[EXERCISE GOAL] The line containing "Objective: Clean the" marks the end: write out exactly every line from the first line of the data below through that line, and only those.

========

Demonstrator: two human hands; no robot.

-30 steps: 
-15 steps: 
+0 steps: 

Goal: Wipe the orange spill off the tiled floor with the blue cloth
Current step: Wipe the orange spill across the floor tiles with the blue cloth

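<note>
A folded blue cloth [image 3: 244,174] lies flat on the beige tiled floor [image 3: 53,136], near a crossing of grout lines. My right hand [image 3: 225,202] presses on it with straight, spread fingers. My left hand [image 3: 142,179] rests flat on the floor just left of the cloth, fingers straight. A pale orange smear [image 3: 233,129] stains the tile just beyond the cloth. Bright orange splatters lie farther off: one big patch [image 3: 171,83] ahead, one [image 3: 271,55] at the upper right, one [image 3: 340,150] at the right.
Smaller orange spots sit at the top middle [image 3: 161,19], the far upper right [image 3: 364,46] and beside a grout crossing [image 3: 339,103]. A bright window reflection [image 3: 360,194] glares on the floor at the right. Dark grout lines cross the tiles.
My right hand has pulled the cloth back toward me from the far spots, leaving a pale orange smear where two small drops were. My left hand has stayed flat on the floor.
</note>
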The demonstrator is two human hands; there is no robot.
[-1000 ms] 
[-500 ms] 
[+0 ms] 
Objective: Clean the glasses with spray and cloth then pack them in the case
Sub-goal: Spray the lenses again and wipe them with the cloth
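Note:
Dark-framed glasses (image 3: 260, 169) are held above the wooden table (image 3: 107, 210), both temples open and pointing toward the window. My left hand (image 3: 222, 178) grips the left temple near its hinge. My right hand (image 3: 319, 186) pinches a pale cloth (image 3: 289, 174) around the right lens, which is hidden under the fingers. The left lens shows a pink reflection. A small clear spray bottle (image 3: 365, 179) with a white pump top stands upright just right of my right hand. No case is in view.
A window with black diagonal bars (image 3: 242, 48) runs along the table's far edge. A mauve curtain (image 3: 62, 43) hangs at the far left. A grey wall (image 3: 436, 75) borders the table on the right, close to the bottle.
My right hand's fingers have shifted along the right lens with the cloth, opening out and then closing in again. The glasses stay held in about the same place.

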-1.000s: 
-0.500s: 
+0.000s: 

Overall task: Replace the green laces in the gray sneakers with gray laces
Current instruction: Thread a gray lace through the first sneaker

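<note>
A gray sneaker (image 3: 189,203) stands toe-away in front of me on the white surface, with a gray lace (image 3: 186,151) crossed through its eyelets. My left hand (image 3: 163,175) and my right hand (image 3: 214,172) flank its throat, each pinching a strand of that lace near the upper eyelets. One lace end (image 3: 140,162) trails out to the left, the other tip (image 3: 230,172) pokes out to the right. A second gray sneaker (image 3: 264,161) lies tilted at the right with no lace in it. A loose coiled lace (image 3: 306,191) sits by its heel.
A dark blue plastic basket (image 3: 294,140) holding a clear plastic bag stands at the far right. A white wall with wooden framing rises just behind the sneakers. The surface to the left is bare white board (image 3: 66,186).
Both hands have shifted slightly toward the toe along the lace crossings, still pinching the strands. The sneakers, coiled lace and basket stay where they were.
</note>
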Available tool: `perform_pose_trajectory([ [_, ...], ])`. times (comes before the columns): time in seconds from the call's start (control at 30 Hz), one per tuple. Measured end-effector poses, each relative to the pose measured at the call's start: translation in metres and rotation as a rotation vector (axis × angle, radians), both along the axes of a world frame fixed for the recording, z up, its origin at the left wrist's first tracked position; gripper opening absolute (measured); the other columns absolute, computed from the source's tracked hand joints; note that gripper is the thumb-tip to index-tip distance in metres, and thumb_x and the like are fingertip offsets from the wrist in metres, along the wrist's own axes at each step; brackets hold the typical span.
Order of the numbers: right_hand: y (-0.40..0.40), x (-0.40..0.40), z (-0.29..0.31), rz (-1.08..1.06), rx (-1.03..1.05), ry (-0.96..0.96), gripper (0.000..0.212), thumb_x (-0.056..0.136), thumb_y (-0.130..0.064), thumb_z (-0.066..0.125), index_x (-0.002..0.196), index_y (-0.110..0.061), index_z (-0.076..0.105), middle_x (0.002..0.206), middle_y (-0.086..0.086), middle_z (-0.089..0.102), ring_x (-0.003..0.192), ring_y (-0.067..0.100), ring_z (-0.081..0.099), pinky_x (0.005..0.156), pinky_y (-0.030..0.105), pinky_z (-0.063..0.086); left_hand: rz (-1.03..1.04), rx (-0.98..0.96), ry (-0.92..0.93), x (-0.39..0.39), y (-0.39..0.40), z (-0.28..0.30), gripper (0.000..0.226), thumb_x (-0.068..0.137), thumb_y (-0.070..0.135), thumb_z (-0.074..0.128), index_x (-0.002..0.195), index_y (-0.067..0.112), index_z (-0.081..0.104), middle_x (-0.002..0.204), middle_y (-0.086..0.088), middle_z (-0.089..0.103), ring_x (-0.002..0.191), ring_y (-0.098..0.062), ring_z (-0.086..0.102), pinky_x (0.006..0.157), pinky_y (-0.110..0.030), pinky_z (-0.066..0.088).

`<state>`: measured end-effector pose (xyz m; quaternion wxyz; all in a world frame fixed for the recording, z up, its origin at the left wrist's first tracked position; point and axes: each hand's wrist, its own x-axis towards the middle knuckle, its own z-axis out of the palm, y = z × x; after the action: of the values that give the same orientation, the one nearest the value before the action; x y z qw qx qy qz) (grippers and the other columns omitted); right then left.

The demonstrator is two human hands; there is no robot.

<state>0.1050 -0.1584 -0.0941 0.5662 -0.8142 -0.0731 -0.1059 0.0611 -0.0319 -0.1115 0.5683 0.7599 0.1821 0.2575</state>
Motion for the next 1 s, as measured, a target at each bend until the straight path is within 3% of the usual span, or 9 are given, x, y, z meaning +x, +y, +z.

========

[EXERCISE RESULT]
Demonstrator: two human hands; no robot.

-30 steps: 
-15 steps: 
+0 steps: 

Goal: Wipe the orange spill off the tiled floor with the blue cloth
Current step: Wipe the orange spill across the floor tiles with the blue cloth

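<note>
A folded blue cloth [image 3: 244,174] lies flat on the beige tiled floor [image 3: 53,136], near a crossing of grout lines. My right hand [image 3: 225,202] presses on it with straight, spread fingers. My left hand [image 3: 142,179] rests flat on the floor just left of the cloth, fingers straight. A pale orange smear [image 3: 233,129] stains the tile just beyond the cloth. Bright orange splatters lie farther off: one big patch [image 3: 171,83] ahead, one [image 3: 271,55] at the upper right, one [image 3: 340,150] at the right.
Smaller orange spots sit at the top middle [image 3: 161,19], the far upper right [image 3: 364,46] and beside a grout crossing [image 3: 339,103]. A bright window reflection [image 3: 360,194] glares on the floor at the right. Dark grout lines cross the tiles.
My right hand has pulled the cloth back toward me from the far spots, leaving a pale orange smear where two small drops were. My left hand has stayed flat on the floor.
</note>
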The demonstrator is two human hands; there is no robot.
[-1000 ms] 
[-500 ms] 
[+0 ms] 
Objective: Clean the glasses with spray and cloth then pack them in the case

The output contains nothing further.